As you can see, none of the comments I picked is from people working in a field adjacent to graphic design; I bet few have the knowledge to assess whether the designer selected an appropriate font, whether the balance is right, or whether the design delivers what the pitch promised. It’s a marketing design, for god’s sake; marketing is always 80% bullshit. I won’t affect anyone’s life. Yet people comment like some politician said they would introduce SUV-free roads when elected.
I love how everyone on the Internet has an opinion about everything all the time.

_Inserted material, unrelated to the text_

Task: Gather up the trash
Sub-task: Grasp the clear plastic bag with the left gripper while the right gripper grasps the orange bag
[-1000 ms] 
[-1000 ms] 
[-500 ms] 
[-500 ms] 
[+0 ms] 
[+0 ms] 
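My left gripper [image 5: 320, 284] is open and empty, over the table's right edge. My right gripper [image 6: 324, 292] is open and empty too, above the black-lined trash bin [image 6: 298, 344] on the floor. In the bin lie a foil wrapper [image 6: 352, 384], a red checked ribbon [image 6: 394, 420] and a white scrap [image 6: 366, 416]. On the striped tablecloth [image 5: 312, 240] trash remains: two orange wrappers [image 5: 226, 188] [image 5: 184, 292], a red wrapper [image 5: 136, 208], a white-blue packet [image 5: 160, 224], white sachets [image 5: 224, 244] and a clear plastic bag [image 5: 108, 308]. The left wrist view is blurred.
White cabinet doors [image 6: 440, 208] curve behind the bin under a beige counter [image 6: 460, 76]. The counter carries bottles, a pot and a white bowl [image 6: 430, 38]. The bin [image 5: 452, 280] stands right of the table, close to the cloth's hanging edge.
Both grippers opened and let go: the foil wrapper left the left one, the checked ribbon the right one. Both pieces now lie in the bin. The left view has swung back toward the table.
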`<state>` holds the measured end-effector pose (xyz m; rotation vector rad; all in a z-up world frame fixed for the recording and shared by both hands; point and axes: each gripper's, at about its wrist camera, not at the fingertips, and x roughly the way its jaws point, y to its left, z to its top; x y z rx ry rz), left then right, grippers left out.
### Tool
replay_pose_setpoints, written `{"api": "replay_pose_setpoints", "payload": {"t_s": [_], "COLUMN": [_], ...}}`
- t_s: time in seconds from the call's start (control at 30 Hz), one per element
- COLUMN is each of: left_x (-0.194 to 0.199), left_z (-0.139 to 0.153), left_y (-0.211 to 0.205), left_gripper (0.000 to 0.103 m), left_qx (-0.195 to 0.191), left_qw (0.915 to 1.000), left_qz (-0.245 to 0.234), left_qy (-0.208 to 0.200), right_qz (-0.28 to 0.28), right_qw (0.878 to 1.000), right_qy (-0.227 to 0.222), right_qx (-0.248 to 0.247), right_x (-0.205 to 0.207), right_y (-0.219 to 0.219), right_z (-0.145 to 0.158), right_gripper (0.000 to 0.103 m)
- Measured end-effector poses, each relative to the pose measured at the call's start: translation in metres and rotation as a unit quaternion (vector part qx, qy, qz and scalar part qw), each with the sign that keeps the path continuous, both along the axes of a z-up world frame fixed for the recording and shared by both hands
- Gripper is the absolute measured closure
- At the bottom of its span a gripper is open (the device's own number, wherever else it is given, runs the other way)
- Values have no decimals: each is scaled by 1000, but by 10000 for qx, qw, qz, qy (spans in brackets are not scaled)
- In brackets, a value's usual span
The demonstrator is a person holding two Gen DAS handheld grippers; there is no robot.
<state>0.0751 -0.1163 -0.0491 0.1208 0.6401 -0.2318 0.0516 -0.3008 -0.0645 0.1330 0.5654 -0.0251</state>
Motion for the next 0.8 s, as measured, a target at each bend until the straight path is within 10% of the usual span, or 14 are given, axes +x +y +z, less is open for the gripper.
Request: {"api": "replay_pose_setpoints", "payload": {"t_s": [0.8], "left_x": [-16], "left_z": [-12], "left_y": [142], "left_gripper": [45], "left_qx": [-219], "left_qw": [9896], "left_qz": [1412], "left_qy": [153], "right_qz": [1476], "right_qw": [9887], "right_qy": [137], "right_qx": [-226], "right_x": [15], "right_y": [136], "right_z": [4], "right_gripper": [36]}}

Wednesday, 08 February 2023
— Shift Happens, a beautifully curated and designed, 1,216-page, two-volume book about the history of keyboards, is now available to support and pre-order on Kickstarter. It’s not cheap, but it looks like the US$150 are worth every penny. (Via: pretty much everyone)
— An extensive piece by Digby Warde-Aldam looks at the history of the British chain Pizza Express and how the design of their shops helped to build a national franchise. I never ate at a Pizza Express—why would I? I’m too pretentious. Still, I’ve always been intrigued by their old-fashioned art-nouveau identity and how outdated their shops looked.
Wednesday, 25 January 2023
Ellen Lupton talks us through the history of the Bauhaus and various typographic works from the collections of the Letterform Archive and Cooper Hewitt, Smithsonian Design Museum.
Tuesday, 10 January 2023
— A 900-page tome specifies the look and positioning of road signs, markings, and traffic control devices in the US: The Manual on Uniform Traffic Control.